_Work item_: Each line of the data below from the one holding "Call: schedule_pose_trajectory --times" to the one holding "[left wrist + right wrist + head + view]", inclusive, is to be reproduced exactly; no other line belongs in the answer.
· · · · · · ·
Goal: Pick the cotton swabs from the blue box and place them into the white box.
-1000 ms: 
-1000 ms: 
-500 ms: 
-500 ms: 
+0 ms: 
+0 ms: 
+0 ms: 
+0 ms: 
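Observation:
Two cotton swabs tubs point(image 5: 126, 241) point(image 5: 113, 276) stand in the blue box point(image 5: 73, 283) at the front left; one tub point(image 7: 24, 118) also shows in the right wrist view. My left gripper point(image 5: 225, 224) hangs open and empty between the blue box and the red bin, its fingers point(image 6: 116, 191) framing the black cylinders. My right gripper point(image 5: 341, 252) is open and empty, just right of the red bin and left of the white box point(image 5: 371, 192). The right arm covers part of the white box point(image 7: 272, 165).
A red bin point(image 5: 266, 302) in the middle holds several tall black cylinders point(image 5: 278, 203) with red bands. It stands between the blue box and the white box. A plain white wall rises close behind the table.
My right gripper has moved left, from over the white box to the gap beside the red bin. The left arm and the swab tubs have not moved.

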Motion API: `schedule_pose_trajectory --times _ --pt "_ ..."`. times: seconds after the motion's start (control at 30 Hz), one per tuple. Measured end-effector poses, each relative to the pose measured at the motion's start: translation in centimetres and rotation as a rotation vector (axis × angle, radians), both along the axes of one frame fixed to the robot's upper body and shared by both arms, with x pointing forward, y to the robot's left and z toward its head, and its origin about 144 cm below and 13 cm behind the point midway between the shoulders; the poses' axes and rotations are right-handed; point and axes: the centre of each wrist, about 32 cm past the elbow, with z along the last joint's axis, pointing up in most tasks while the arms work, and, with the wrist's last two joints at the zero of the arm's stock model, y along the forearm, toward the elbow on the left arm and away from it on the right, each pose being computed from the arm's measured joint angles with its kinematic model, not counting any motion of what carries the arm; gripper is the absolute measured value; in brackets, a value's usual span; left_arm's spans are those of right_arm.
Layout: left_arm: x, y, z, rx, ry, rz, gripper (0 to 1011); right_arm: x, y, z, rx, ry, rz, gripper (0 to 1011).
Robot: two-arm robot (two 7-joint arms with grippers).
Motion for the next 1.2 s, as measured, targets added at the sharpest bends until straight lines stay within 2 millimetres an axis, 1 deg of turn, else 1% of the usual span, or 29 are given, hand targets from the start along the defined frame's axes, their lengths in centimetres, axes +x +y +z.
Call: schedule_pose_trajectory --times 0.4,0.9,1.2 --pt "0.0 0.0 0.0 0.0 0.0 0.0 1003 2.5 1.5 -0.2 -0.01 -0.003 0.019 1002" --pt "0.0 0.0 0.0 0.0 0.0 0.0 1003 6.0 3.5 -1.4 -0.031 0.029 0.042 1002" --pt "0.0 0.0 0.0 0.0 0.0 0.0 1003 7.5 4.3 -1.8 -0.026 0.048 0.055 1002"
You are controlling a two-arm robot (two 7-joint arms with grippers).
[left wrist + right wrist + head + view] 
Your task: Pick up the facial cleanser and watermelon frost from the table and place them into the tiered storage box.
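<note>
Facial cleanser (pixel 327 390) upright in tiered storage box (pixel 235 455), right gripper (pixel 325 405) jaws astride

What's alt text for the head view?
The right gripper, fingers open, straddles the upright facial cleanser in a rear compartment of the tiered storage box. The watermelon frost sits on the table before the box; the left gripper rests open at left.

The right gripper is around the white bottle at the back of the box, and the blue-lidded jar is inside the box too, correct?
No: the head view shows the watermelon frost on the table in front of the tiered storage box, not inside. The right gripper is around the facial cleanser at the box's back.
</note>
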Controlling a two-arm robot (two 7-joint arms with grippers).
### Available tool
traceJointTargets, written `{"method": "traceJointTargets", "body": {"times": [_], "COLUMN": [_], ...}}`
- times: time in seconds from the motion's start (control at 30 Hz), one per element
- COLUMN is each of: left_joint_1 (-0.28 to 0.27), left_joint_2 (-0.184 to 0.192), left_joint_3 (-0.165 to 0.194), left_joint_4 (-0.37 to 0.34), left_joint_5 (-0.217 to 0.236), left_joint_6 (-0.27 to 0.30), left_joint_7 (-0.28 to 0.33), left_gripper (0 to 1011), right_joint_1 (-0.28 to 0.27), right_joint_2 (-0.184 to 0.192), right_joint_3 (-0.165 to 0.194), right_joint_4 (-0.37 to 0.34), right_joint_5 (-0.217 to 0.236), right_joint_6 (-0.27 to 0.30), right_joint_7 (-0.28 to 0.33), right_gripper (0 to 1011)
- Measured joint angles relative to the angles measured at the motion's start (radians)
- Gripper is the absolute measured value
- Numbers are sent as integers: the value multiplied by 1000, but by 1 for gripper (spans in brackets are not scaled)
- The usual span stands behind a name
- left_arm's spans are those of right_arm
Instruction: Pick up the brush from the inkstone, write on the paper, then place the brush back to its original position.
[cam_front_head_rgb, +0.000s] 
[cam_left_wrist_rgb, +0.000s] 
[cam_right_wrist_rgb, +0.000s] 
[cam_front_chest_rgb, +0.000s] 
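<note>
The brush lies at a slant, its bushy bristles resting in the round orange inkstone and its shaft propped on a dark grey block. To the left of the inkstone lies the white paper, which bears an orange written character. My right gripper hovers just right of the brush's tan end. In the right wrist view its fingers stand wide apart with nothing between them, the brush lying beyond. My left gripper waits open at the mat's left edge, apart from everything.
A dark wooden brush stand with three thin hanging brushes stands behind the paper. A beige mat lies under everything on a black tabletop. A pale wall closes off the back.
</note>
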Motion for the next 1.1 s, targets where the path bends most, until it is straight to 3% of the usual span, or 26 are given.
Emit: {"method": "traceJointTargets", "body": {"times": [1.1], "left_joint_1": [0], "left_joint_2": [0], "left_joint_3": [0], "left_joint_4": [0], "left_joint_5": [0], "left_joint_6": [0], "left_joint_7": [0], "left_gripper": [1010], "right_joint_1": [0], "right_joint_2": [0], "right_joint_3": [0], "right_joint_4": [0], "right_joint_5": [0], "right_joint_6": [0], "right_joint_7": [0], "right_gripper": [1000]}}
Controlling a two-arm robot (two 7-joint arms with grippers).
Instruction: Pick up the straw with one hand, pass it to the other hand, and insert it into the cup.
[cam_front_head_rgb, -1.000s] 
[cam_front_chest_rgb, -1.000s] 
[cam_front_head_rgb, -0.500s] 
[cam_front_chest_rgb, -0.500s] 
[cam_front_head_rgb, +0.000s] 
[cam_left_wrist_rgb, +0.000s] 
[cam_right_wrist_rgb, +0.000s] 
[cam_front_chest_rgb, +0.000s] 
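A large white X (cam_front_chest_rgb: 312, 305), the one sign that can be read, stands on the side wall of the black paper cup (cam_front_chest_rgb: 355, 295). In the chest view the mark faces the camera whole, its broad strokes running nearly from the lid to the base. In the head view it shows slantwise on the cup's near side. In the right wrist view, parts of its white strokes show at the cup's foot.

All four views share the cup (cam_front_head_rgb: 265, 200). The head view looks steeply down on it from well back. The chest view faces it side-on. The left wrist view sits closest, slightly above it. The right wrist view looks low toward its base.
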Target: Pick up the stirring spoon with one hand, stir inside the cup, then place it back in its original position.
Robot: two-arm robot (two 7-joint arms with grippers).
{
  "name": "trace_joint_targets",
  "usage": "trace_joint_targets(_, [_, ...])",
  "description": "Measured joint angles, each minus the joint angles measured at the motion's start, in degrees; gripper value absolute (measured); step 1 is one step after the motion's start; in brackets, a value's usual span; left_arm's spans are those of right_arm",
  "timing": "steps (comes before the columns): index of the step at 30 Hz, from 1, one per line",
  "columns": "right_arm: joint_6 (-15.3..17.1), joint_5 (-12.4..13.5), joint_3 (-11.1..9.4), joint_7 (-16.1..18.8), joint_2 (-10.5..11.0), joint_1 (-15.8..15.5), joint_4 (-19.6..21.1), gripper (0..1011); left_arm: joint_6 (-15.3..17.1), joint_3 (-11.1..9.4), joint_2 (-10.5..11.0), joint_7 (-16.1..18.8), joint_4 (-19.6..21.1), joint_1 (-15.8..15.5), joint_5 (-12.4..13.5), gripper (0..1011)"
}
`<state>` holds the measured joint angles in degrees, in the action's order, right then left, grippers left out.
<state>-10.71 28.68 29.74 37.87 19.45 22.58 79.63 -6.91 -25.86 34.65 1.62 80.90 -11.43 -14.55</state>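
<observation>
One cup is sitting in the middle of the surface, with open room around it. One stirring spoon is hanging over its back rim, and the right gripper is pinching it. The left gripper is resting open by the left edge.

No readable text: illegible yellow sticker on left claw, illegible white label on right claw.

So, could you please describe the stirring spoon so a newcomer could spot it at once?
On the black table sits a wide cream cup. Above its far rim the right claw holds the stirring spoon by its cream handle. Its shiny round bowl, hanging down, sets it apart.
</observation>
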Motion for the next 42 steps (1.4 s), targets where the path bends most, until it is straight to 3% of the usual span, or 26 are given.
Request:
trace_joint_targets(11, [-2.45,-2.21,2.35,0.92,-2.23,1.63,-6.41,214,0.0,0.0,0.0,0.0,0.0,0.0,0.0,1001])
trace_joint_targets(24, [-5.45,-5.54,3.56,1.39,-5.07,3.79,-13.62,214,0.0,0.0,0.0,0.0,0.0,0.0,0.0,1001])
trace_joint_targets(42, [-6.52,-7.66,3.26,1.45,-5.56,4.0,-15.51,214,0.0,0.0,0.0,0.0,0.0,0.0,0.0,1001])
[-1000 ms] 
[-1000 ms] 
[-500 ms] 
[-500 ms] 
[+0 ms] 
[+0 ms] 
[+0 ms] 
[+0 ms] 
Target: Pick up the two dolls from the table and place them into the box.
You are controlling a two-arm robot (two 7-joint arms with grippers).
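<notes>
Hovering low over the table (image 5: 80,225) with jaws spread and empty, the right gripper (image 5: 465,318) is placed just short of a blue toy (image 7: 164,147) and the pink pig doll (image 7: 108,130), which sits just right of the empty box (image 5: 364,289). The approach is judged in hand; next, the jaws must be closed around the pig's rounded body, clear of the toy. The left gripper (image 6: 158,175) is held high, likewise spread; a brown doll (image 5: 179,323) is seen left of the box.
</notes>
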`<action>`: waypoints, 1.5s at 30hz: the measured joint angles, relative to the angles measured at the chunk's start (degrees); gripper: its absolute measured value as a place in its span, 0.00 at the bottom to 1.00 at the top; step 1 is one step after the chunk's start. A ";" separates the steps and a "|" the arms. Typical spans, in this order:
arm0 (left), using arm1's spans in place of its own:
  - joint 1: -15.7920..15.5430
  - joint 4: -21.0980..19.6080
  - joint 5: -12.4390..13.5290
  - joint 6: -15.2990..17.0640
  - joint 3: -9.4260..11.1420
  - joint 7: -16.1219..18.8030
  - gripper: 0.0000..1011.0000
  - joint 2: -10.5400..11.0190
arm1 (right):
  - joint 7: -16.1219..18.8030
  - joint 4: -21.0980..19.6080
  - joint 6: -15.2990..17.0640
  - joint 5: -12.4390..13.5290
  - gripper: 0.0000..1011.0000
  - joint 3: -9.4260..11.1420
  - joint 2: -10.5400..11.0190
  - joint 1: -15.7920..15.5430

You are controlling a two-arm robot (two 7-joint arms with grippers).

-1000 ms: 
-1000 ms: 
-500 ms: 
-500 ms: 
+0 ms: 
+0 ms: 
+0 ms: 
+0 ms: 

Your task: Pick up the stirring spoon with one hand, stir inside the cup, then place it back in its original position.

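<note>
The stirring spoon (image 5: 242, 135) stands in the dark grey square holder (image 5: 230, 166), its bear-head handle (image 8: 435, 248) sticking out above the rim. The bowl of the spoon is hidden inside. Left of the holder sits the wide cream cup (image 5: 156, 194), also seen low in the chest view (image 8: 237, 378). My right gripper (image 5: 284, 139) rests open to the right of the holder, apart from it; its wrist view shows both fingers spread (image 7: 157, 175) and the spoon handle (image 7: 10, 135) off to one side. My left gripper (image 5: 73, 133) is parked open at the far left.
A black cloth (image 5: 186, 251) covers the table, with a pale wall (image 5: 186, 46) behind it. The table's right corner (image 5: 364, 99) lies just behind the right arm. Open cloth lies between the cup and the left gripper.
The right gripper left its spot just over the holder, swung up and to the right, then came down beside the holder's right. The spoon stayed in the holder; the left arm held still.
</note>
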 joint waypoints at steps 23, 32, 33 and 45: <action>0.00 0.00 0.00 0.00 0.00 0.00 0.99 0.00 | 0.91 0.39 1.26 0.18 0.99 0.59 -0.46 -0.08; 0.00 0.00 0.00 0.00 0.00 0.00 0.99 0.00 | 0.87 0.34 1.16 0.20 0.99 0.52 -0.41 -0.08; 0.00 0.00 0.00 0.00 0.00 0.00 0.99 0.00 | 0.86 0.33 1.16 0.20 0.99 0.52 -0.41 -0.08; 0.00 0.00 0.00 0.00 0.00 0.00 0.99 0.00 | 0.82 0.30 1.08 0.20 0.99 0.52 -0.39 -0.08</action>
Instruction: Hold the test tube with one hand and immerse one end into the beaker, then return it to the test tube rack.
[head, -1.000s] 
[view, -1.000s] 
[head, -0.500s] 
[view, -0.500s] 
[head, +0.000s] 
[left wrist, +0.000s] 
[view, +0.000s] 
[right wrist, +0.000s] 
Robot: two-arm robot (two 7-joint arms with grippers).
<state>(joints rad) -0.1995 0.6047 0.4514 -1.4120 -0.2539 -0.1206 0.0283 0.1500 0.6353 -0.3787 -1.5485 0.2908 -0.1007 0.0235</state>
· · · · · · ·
_Output of the task_:
Call: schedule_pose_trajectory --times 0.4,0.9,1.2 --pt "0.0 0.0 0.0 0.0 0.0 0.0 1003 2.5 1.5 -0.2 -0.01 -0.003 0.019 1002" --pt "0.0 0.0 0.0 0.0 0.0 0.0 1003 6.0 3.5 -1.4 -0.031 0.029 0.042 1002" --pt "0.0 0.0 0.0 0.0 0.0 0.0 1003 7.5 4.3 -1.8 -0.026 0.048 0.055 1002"
You are controlling a two-arm robot (two 7-joint arms with grippers).
[left wrist + right wrist + head + view] 

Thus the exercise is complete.